Кипела стройка и вокруг ЧАЭС. Появились базы снабжения, базы по обслуживанию автотранспорта и строительной техники, бетонные заводы, пункты приёма и разгрузки строительных материалов. Параллельно для рабочих создавались палаточные городки, столовые и санитарные пункты.
— Если я правильно понимаю, дополнительная трудность состояла в том, что все эти работы надо было вести очень быстро, чтобы опередить смертельно опасного противника — время.
— Конечно. Многие называли нас авантюристами, говорили, что будет второй Чернобыль. Из-за большого количества подобных писем правительство даже было вынуждено сформировать комиссию, призванную проверить ход строительства «Укрытия». Однако вердикт, вынесенный членами комиссии, заткнул всех критиков за пояс — работу на объекте назвали героической и беспрецедентной.
Сам Иван Моисеев оказался в Чернобыле в сентябре 1986-го — в самый разгар строительства. Стояла ужасная жара. Работали сменами по 12 часов в сутки, без выходных. Первые пару дней многие жаловались на симптомы, схожие с ОРЗ — першило в горле, трудно было дышать. Так действовала радиация. Жили в поселке Иванково в 60 километрах от ЧАЭС. Туда и обратно возил автобус, который на выезде из 30-тикилометровой зоны отчуждения проверяли на радиационный фон. Если показатели зашкаливали, автобус тут же отправляли на мойку. Из-за этого возвращались иногда за полночь.
— Потом писали и рассказывали, что на стройке все были героями…
— Бывали разные случаи.
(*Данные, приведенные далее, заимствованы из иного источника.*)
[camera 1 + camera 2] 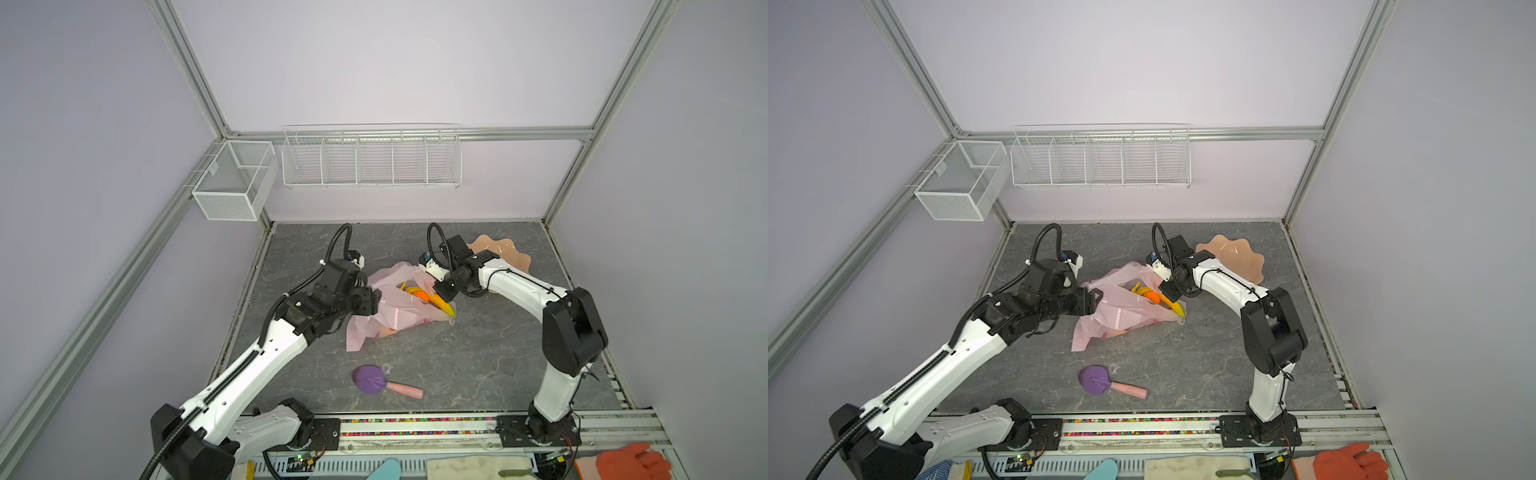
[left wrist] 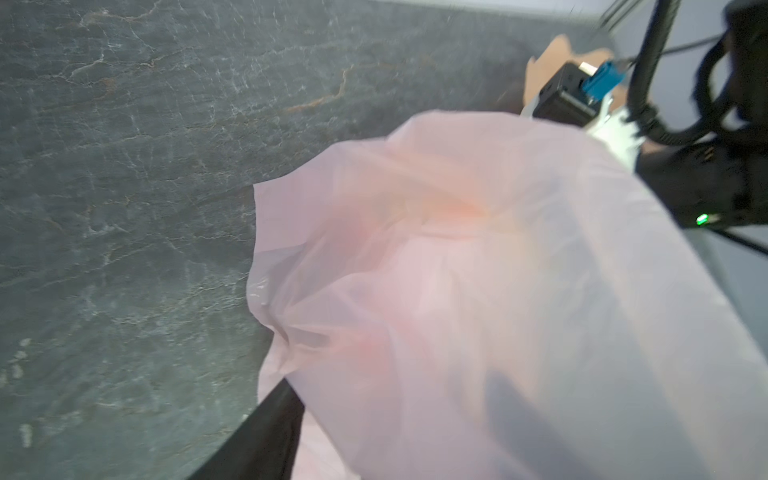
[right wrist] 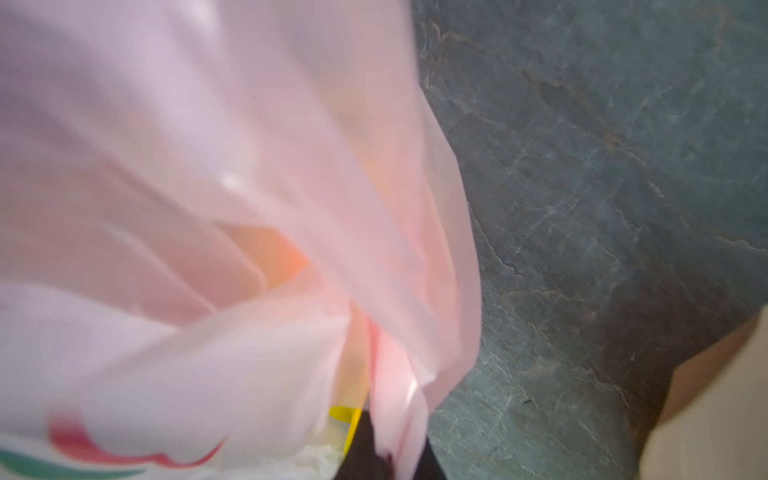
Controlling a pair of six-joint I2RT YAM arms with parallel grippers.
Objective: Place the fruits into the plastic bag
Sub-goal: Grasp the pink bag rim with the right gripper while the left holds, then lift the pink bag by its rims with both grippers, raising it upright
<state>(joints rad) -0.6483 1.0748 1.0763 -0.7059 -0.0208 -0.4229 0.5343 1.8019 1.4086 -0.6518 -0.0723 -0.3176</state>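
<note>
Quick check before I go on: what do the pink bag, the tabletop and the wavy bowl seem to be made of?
Bag: thin translucent plastic film with a slight sheen; it crinkles, and colours inside show through.
Tabletop: dark grey stone look with pale veins, matte; possibly a printed sheet.
Bowl: peach, smooth, with glossy highlights; probably plastic.

Fruits (image 1: 422, 296) in the bag (image 1: 392, 318) — bowl (image 1: 521, 259) behind, tool (image 1: 368, 379) before
</note>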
Однажды вылетели на осмотр на вертолёте. И вдруг он закряхтел, затарахтел — сердце заколотилось. Но обошлось. В другой раз бронетранспортёр поехал на площадку и в пути заглох. Целый час мы стояли и не знали, когда нас найдут. Выйдешь — получишь дозу облучения. Но это всё частности. А вообще люди работали с энтузиазмом, и дисциплина была железная. Любой вопрос решался почти мгновенно, по звонку — никакой бюрократии. Больше я такого нигде не встречал.
Кстати, средний возраст сотрудников, командированных из ленинградских институтов на Чернобыльскую АЭС после аварии, был 50 лет. Столько было и Ивану Климовичу. Молодых старались не посылать. И хотя принимались все меры для защиты людей от облучения, полностью предотвратить её пагубное воздействие было просто невозможно. Из 250 сотрудников НИИ, которые вместе с Моисеевым работали на аварийной АЭС, 102 рано ушли из жизни.
Однако тогда, в 1986-м, о последствиях никто не задумывался. Всего на разработку и реализацию уникального проекта потратили пять с половиной месяцев. Ни до, ни после Чернобыля в истории ликвидации радиационных аварий таких рекордных сроков не было. Уже 30 ноября Государственная комиссия приняла объект «Укрытие».
— Иван Климович, но вы, специалист, должны же были понимать, что работа на станции крайне опасна?
— Да, понимал. Но страха не было. Мы просто делали свое дело.